前文提到,编写copy to自定义函数可以将DuckDB 数据库中的数据导出成各种自己需要的格式,但为每种格式编写一个单独的程序很冗长乏味,现在有了一个正确的导出自定义csv实现,那么对它进行抽象, 编个通用模板,只要按照规定的格式添加处理新文件格式和后缀的实现代码就行了。DeepSeek擅长总结和归纳,所以合适干这个工作。
提示词如下
请以copy.cpp为基础,参考附件xlslib实现copy_xls.cpp,最好做成可扩充的,比如copy_pdf/copy_doc等,根据不同后缀自动选取相应的写入工具。
过程比我想象的要难,结局还是好的。通用模板可以正确导出传统xls格式了,假装也支持xlsx格式,其实还是xls格式改个后缀名。
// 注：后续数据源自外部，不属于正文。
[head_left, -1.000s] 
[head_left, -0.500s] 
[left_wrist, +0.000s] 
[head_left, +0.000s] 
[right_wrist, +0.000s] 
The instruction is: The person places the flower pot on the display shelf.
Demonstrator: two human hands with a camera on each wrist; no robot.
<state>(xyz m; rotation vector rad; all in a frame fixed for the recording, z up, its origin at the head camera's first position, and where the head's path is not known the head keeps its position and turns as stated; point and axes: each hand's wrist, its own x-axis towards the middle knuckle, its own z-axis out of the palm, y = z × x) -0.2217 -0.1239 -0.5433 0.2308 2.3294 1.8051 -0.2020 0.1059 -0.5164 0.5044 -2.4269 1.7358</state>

考验扩展性的时刻到了,我找了一个读写docx格式的c++类,duckx的源代码,它很容易编译。解压、cmake .、make就行了,虽然报错,
[ 14%] Building CXX object CMakeFiles/duckx.dir/src/duckx.cpp.o
[ 28%] Building C object CMakeFiles/duckx.dir/thirdparty/zip/zip.c.o
[ 42%] Linking CXX static library libduckx.a
[ 42%] Built target duckx
[ 57%] Building CXX object test/CMakeFiles/unit_tests.dir/basic_tests.cpp.o
In file included from /par/DuckX/test/basic_tests.cpp:5:
/par/DuckX/test/doctest.h:4009:47: error: size of array 'altStackMem' is not an integral constant-expression
4009 | static char altStackMem[4 * SIGSTKSZ];
| ^
但libduckx.a成功生成了。用示例代码读写都没问题。
g++ readdocx.cpp -o readocx -I DuckX/include -I DuckX/thirdparty/zip -I DuckX/thirdparty/pugixml -lduckx -L DuckX
./readocx
This is a test
okay?
g++ sample2.cpp -o outputdocx -I DuckX/include -I DuckX/thirdparty/zip -I DuckX/thirdparty/pugixml -lduckx -L DuckX
./outputdocx
提示词如下
附件是正确的把Duckdb查询结果写入xls格式文件的程序,以及调用duckx库来写docx格式文件的程序,请把它们整合,为copy_files2.cpp增加Duckdb查询结果写入docx格式文件功能,仍保持对xls的支持。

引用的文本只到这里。